● **Assignment**
Transcribe only the last portion of the material: exactly the lines from the one with "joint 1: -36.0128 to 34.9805" through the end, inclusive.

● **Supplied information**

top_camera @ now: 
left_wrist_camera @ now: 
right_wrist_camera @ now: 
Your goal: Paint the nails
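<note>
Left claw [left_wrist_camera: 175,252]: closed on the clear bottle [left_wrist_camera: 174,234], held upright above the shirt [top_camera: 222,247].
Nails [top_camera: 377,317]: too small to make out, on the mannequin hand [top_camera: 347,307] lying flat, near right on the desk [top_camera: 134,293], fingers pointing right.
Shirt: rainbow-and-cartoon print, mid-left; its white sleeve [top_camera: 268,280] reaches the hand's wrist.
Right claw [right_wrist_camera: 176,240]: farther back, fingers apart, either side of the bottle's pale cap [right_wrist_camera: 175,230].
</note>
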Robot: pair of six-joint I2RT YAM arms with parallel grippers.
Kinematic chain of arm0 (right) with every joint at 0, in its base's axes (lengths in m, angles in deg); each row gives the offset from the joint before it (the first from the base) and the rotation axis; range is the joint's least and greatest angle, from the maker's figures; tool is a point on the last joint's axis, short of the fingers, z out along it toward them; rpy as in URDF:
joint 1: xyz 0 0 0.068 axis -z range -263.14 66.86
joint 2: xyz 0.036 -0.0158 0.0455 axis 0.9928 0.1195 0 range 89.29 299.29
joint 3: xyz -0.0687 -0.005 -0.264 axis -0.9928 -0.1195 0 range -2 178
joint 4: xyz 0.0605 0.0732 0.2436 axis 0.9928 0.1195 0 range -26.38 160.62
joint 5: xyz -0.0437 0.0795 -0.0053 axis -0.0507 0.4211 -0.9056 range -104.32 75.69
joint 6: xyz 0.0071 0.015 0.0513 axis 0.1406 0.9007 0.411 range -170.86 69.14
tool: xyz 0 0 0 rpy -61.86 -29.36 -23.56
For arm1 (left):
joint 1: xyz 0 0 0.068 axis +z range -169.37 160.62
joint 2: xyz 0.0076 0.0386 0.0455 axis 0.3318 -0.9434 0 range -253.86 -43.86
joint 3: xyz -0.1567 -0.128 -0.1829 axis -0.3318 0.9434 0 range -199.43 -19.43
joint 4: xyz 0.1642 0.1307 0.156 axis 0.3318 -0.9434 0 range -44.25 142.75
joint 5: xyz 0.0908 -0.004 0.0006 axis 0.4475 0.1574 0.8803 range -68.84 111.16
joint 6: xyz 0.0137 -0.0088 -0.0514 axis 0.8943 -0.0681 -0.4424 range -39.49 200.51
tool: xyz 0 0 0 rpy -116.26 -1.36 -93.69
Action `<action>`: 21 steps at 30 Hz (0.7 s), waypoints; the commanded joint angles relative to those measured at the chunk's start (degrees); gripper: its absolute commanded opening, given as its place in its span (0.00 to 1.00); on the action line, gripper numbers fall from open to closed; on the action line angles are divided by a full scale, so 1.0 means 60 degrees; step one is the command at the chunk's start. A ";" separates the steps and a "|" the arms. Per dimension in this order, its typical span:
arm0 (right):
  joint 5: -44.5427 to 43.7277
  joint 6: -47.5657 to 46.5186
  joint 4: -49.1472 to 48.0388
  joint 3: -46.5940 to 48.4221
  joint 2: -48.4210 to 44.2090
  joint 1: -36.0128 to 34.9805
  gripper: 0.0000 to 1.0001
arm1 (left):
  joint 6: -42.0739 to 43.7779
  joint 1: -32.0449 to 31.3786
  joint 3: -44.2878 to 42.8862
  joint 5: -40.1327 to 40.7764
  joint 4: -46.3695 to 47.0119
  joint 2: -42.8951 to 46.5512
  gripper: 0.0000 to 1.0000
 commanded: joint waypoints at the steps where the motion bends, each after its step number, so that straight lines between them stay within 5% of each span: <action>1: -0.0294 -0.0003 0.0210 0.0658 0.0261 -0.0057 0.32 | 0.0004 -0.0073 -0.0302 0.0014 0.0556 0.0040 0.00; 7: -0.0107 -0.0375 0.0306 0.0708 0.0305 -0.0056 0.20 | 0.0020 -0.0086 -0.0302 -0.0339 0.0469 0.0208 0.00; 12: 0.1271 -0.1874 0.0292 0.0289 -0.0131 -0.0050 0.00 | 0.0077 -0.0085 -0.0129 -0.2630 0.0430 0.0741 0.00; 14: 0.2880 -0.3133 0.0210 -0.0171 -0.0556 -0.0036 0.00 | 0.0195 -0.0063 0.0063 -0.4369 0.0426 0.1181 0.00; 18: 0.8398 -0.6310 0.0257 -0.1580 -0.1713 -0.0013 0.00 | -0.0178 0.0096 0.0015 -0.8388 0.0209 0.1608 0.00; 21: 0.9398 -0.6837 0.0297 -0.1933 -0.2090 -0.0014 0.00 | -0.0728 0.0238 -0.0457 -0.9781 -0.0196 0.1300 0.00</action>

● **Exercise solution**
  joint 1: -36.0128 to 34.9805
  gripper: 0.0000 to 1.0001
arm1 (left):
  joint 6: -42.0739 to 43.7779
  joint 1: -32.0449 to 31.3786
  joint 3: -44.2878 to 42.8862
  joint 5: -40.1327 to 40.7764
  joint 4: -46.3695 to 47.0119
  joint 2: -42.8951 to 46.5512
  gripper: 0.0000 to 1.0000
 commanded: joint waypoints at the steps where the motion bends, each after its step number, so that straight lines between them stay within 5% of each span: <action>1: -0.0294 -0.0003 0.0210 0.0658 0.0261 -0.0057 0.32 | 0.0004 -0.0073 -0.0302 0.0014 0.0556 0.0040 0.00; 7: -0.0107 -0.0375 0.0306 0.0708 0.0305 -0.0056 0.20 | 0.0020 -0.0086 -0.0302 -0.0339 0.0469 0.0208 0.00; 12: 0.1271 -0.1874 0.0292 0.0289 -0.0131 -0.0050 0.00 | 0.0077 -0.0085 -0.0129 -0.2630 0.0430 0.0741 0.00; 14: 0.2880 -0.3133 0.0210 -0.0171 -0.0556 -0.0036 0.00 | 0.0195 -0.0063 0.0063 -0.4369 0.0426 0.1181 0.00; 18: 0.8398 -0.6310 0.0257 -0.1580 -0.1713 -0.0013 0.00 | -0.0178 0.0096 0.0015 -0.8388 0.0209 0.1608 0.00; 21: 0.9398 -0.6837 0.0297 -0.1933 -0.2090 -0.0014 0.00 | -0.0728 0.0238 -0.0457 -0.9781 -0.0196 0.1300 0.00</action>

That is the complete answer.